Part of what complicates my reaction to the news is what I like to refer to as the Great White Guilt.  Educated Caucasians are uncomfortably aware that theirs is the legacy of the colonizer.  We like to distance ourselves from this.  I think this is part of the reason why everyone likes to know that they're part Welsh and part French and part Bavarian or what have you.  "See," they are unconsciously proclaiming, "I too have a history; I am not a representative of Empire but of Globe."

I find it flattering that my friends who are Desi (Indian-American) or Persian are comfortable telling me white-people jokes ("You know those white people who shop at Trader Joe's and think they're being ethnically diverse?"  "Yeah, but I have to admit, I do that."  "Well, this one time ...")  I was very pleased one day when one of two Korean peers referred to some classmates as "the two Anglo girls" in my presence.  The other looked at her, then at me, in the slightly sidelong you-just-broke-the-conspiracy manner; the first speaker dismissed this, "She's not."  Most Caucasians aren't even aware that they are referred to as "Anglos" by some minorities, at least in Southern California; I was proud that I was not, apparently, performing whiteness to such an extent that these friends considered me an Anglo girl.

I believe that race is something to be discussed.  We, as a society, and I don't mean just the U.S. because societies are so interconnected now, so I mean the global society -- we believe in it precisely because we don't question it.  Yet race is a social construct.  If we can talk about it realistically, we realize that what we think of as races are just populations united by the way a given society has reacted to and mutually constructed their physical features.

I should be able to talk to an Asian student about the model minority myth; to act otherwise is to pretend it doesn't exist.  We should be able to acknowledge racism even if the perpetrator is a member of a minority race; to act otherwise is to give Whiteness an implicit power it doesn't deserve.

Should we be able to take pride in our ethnic heritage?  I think so.  Moderately.  To act otherwise is to pretend that people everywhere are the same, and to move from that conclusion in either direction begins a terribly slippery slope: to the myth of racial superiorities on the one side, and to the myth of conformity on the other.

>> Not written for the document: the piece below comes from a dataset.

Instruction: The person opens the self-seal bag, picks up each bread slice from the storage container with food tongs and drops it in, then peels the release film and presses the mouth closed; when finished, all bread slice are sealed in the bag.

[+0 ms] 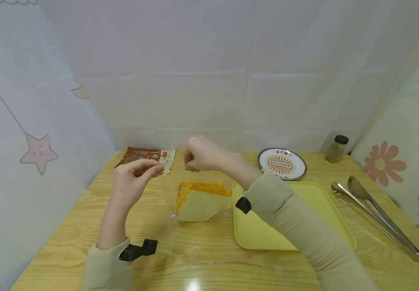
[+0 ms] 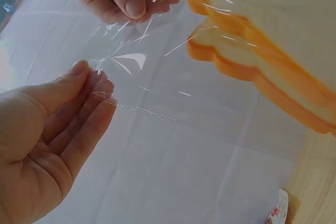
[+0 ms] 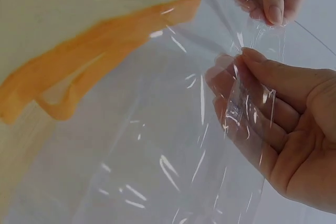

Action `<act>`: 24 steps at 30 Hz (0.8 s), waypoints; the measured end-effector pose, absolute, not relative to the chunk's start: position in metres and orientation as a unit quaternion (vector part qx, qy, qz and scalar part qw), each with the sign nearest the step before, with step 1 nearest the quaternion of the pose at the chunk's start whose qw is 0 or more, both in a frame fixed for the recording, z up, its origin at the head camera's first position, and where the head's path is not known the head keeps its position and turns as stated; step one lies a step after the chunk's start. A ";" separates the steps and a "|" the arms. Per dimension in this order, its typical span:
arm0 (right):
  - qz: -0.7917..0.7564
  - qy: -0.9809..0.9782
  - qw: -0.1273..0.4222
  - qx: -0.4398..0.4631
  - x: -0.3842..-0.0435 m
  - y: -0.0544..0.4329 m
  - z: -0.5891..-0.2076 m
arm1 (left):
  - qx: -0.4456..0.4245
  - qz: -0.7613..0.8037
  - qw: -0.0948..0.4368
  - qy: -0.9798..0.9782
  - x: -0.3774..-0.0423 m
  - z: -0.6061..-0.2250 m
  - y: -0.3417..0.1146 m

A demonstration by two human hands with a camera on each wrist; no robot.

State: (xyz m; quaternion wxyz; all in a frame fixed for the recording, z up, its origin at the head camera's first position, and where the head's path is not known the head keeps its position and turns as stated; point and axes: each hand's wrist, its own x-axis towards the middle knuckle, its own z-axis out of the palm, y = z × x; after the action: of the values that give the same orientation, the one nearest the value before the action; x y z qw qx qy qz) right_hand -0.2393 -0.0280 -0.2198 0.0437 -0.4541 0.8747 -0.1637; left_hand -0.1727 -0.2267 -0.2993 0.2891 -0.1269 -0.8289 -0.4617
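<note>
Slices of bread (image 1: 199, 207) with orange-brown crust sit in a clear plastic bag (image 3: 157, 145). My left hand (image 1: 131, 182) pinches the bag's edge between thumb and fingertips. On the other side of the opening end, my right hand (image 1: 207, 154) pinches the film too, its thumb on one face and its fingers showing through the plastic. Both wrist views have the film stretched and creased between the two hands. In the head view, the bread hangs below and between them, over the wooden table (image 1: 151, 242).
At the right lies a yellow tray (image 1: 325, 210), partly under my right sleeve. Behind it are a patterned plate (image 1: 282, 163) and a dark-lidded jar (image 1: 336, 149). Metal tongs (image 1: 376, 218) lie at the far right. A brown food packet (image 1: 144, 155) rests behind my left hand.
</note>
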 end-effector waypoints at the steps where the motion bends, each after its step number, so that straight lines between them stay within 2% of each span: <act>1: -0.166 0.876 0.047 -0.451 -0.240 -0.026 -0.220 | -0.125 -0.460 0.289 -0.830 -0.173 -0.299 -0.227; 12: -0.166 0.878 0.043 -0.447 -0.241 -0.007 -0.223 | -0.124 -0.452 0.291 -0.834 -0.174 -0.301 -0.227; 24: -0.206 0.883 0.054 -0.418 -0.246 0.036 -0.230 | -0.125 -0.456 0.286 -0.834 -0.175 -0.301 -0.228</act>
State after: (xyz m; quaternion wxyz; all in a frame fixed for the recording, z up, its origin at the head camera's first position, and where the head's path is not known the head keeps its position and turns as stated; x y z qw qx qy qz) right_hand -0.2464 0.0361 -0.2301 0.0541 -0.4184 0.8829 -0.2064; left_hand -0.1755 -0.2279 -0.3013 0.2858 -0.1248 -0.8335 -0.4561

So I think my solution to my little ethical dilemma here is as follows:

I cannot take pride in "being" Dakota Sioux.  I cannot take pride in "possessing" American Indian blood.  I cannot say that I am a mix of Native American and White.

I can say that I have an ancestor who was Dakota Sioux and followed Sitting Bull to Canada, and that I have an ancestor who was a Sicilian fisherman in San Vito lo Capo, and that I have an ancestor who came from Ireland to serve as a cabin boy on a ship that would one day carry cotton from the blockaded South, but who refused point-blank to have any trade in human bondage on his ship or among his crew.

I cannot say that I am any of these things, but I can appreciate and admire that these people came together with one another to create me.  I can take pride in the fact that all of these categories and identities flowed mutably together.  I can take pride in being a member of a generation that, at least among some academics, can discuss each of those identities that contributed to my self: can talk about them without shame, admire them without hero-worship, and weigh them all as stories and people of equal value.